_DESCRIPTION OF THE TASK_
Without including any picture, repeat the records below exactly.

··· DATA FOR THE TASK ···

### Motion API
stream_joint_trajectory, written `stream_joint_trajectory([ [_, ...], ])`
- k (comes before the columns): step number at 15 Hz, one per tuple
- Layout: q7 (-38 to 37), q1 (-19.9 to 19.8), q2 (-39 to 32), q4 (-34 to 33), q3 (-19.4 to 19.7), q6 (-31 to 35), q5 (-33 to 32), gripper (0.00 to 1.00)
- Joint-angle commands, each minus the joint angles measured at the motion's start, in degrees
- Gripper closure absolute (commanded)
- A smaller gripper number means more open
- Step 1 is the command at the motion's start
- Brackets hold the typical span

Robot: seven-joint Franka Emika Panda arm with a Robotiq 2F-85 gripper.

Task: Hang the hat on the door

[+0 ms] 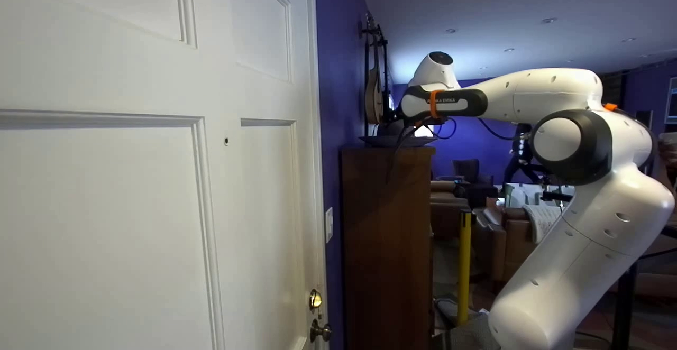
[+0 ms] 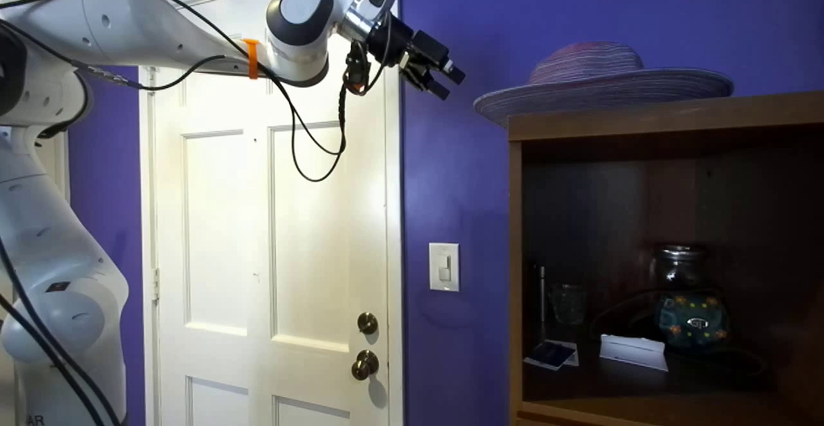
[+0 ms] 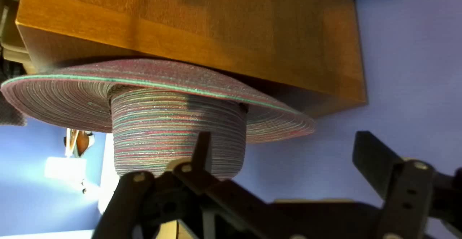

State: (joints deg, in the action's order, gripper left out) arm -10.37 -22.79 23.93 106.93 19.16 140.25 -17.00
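Now, eyes on the hat (image 2: 595,78): crown up on the cabinet (image 2: 669,114), brim jutting past the edge. That overhang probably helps, offering a lip with room beneath. Facing it hangs the gripper (image 2: 448,82), fingers (image 2: 456,74) spread wide and holding nothing, presumably set to take brim or crown. Off to the side stands the door (image 2: 259,233), no hat on it, so the hanging is all to come.

Over to the wrist view, crown below brim, upside down! It gives the coloured bands and green brim line, and puts a finger across the crown while its partner has just wall (image 3: 408,69) behind it; a sideways shift looks likely. Touching? That angle can't settle it, but in an exterior view brim (image 2: 508,99) and fingertips stand apart. In an exterior view the hat (image 1: 378,140) is mere dark outline, yet the door comes close, a small fitting (image 1: 226,141) on it; whether that bears a hat, no telling.
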Motion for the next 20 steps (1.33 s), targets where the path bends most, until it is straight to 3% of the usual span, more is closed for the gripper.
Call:
stream_joint_trajectory([
  [1, 2.77, 0.23, -6.3, -8.28, 2.81, 0.65, 4.57, 0.0],
  [4, 2.89, -0.28, -10.3, -13.56, 4.53, -0.47, 6.29, 0.0],
  [5, 2.07, -0.8, -6.45, -8.48, 2.9, -0.07, 4.25, 0.0],
  [9, 2.07, -0.78, -9.44, -11.78, 3.85, -0.07, 4.84, 0.0],
  [14, 2.81, -1.21, -15.45, -19.05, 7.94, -2.8, 10.16, 0.0],
  [20, 7.92, -1.86, -21.94, -25.74, 11.94, -0.92, 18.89, 0.0],
])
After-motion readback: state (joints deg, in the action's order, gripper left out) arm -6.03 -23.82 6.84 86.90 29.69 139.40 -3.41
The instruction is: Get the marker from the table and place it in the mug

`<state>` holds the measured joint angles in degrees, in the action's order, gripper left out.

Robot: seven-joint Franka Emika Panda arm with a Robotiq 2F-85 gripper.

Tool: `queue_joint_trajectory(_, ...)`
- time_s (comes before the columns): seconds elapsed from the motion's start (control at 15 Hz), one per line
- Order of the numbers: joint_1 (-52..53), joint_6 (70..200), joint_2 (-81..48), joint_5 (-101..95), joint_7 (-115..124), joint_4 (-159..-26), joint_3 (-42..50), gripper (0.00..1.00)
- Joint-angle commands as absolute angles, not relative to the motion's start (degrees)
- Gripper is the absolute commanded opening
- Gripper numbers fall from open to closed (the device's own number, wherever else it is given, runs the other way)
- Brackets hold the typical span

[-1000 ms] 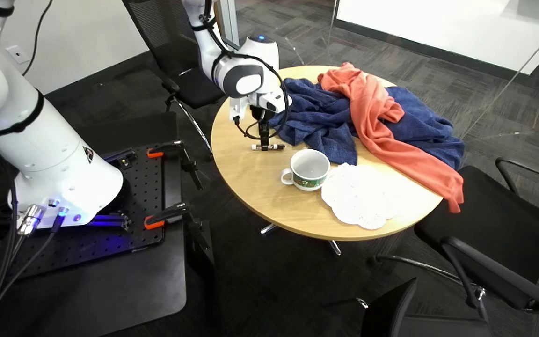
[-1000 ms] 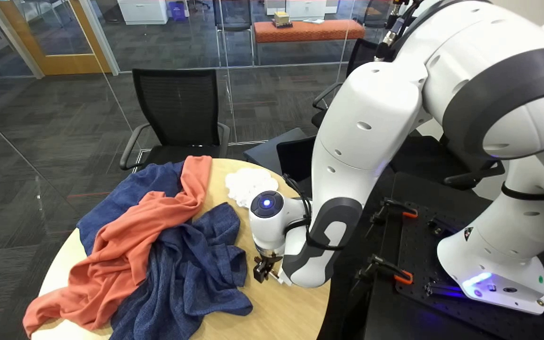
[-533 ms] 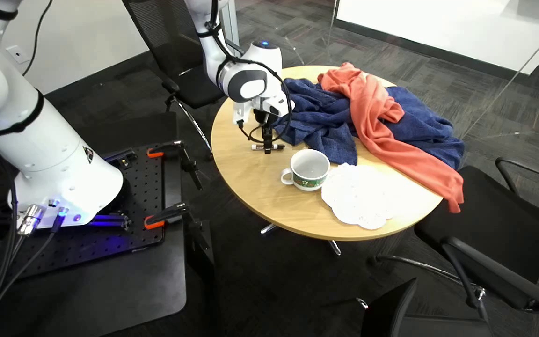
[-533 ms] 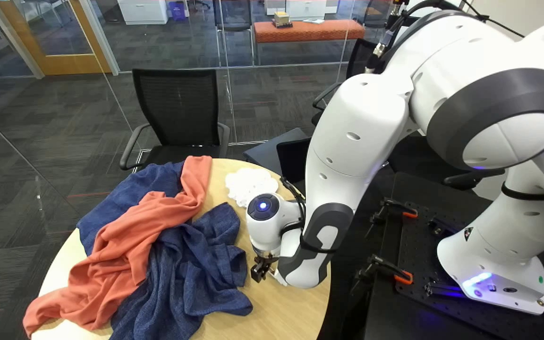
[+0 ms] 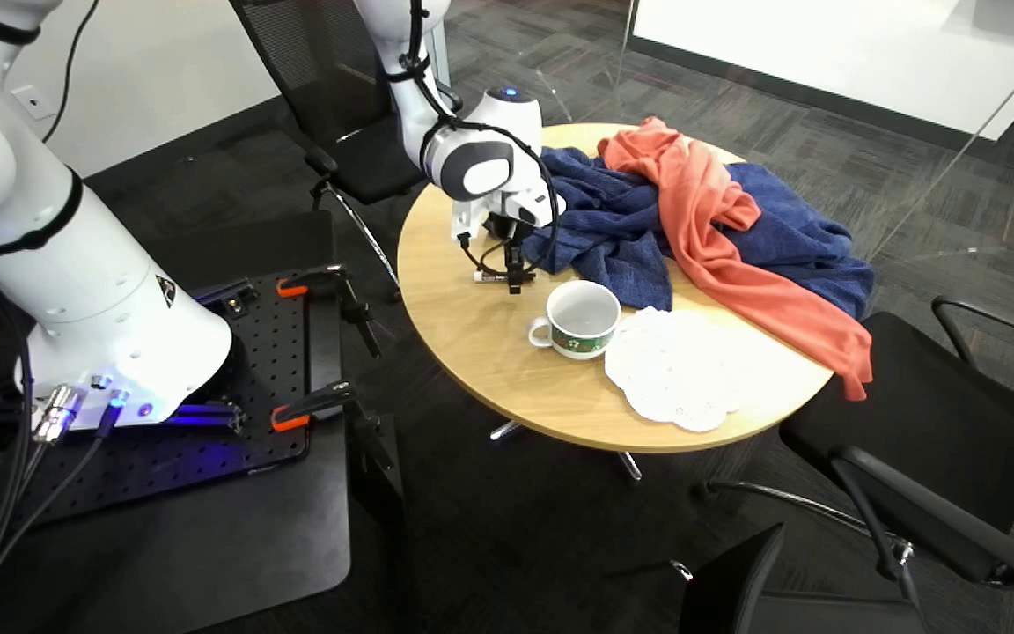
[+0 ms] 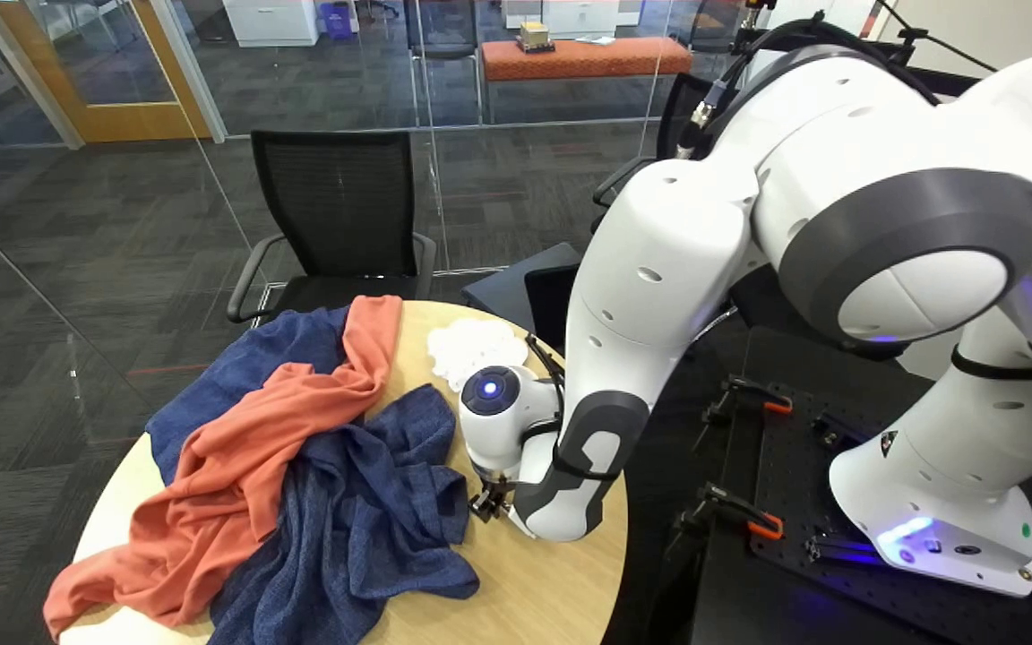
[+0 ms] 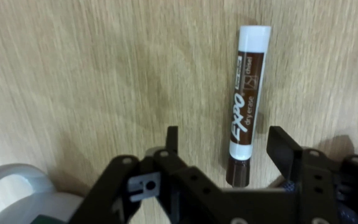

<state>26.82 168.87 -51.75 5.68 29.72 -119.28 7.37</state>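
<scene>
The jaws of the black two-finger hand (image 7: 224, 140) stand wide apart, gripping nothing. The brown-and-white cylindrical marker (image 7: 246, 99) lies on the round light-wood surface (image 5: 472, 343); in the wrist view it extends from between the jaws toward 12 o'clock, crosswise to closure.

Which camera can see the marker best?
The wrist view: the marker looks big there, with EXPO readable. In an exterior view, the marker looks tiny, partly covered by the jaws. In an exterior view, the arm looms large and I can't spot the marker.

Brown-white marker (image 7: 248, 104), green-banded mug (image 5: 579, 321), black claw (image 7: 223, 138)
</scene>
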Motion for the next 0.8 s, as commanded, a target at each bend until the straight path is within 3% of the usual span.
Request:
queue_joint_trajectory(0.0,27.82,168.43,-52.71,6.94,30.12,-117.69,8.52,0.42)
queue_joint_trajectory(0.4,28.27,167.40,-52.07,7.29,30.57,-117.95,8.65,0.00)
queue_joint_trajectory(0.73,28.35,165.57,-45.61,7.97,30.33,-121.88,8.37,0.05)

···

_TASK SOLUTION_
### Motion API
stream_joint_trajectory, written `stream_joint_trajectory([ [_, ...], ])`
- k (comes before the columns): step number at 15 Hz, one per tuple
- Layout: q7 (-38 to 37), q1 (-19.9 to 19.8), q2 (-39 to 32), q4 (-34 to 33), q3 (-19.4 to 19.7), q6 (-31 to 35), q5 (-33 to 32), gripper (0.00 to 1.00)
- Joint-angle commands, each minus the joint angles measured at the motion's start, in degrees
- Gripper closure absolute (commanded)
- A smaller gripper number means more open
- Step 1 is the command at the motion's start
- Brackets hold the typical span

Robot: seven-joint Franka Emika Panda arm with a Robotiq 2F-85 gripper.

Task: Hang the hat on the door

[+0 ms] 
[+0 ms] 
[+0 ms] 

State: (joints deg, in the action's order, gripper left out) arm -10.37 -22.79 23.93 106.93 19.16 140.25 -17.00
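Now, eyes on the hat (image 2: 595,78): crown up on the cabinet (image 2: 669,114), brim jutting past the edge. That overhang probably helps, offering a lip with room beneath. Facing it hangs the gripper (image 2: 448,82), fingers (image 2: 456,74) spread wide and holding nothing, presumably set to take brim or crown. Off to the side stands the door (image 2: 259,233), no hat on it, so the hanging is all to come.

Over to the wrist view, crown below brim, upside down! It gives the coloured bands and green brim line, and puts a finger across the crown while its partner has just wall (image 3: 408,69) behind it; a sideways shift looks likely. Touching? That angle can't settle it, but in an exterior view brim (image 2: 508,99) and fingertips stand apart. In an exterior view the hat (image 1: 378,140) is mere dark outline, yet the door comes close, a small fitting (image 1: 226,141) on it; whether that bears a hat, no telling.
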Motion for the next 20 steps (1.33 s), targets where the path bends most, until it is straight to 3% of the usual span, more is closed for the gripper.
Call:
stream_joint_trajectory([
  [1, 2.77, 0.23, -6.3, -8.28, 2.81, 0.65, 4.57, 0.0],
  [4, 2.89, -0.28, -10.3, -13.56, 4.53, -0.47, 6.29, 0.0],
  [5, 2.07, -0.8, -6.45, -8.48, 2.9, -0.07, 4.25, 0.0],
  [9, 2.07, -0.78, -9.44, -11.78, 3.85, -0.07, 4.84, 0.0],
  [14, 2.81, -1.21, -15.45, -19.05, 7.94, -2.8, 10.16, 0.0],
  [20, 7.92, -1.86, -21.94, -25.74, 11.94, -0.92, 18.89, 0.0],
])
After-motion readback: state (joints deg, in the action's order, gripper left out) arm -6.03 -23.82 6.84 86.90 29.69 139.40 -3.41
The instruction is: Get the marker from the table and place it in the mug

`<state>` holds the measured joint angles in degrees, in the action's order, gripper left out.

Robot: seven-joint Franka Emika Panda arm with a Robotiq 2F-85 gripper.

Tool: `queue_joint_trajectory(_, ...)`
- time_s (comes before the columns): seconds elapsed from the motion's start (control at 15 Hz), one per line
- Order of the numbers: joint_1 (-52..53), joint_6 (70..200), joint_2 (-81..48), joint_5 (-101..95), joint_7 (-115..124), joint_4 (-159..-26), joint_3 (-42..50), gripper (0.00..1.00)
- Joint-angle commands as absolute angles, not relative to the motion's start (degrees)
- Gripper is the absolute commanded opening
- Gripper numbers fall from open to closed (the device's own number, wherever else it is given, runs the other way)
- Brackets hold the typical span

[-1000 ms] 
[-1000 ms] 
[-533 ms] 
[-533 ms] 
[+0 ms] 
[+0 ms] 
[+0 ms] 

<state>26.82 168.87 -51.75 5.68 29.72 -119.28 7.37</state>
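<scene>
The jaws of the black two-finger hand (image 7: 224, 140) stand wide apart, gripping nothing. The brown-and-white cylindrical marker (image 7: 246, 99) lies on the round light-wood surface (image 5: 472, 343); in the wrist view it extends from between the jaws toward 12 o'clock, crosswise to closure.

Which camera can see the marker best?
The wrist view: the marker looks big there, with EXPO readable. In an exterior view, the marker looks tiny, partly covered by the jaws. In an exterior view, the arm looms large and I can't spot the marker.

Brown-white marker (image 7: 248, 104), green-banded mug (image 5: 579, 321), black claw (image 7: 223, 138)
</scene>
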Motion for the next 0.8 s, as commanded, a target at each bend until the straight path is within 3% of the usual span.
Request:
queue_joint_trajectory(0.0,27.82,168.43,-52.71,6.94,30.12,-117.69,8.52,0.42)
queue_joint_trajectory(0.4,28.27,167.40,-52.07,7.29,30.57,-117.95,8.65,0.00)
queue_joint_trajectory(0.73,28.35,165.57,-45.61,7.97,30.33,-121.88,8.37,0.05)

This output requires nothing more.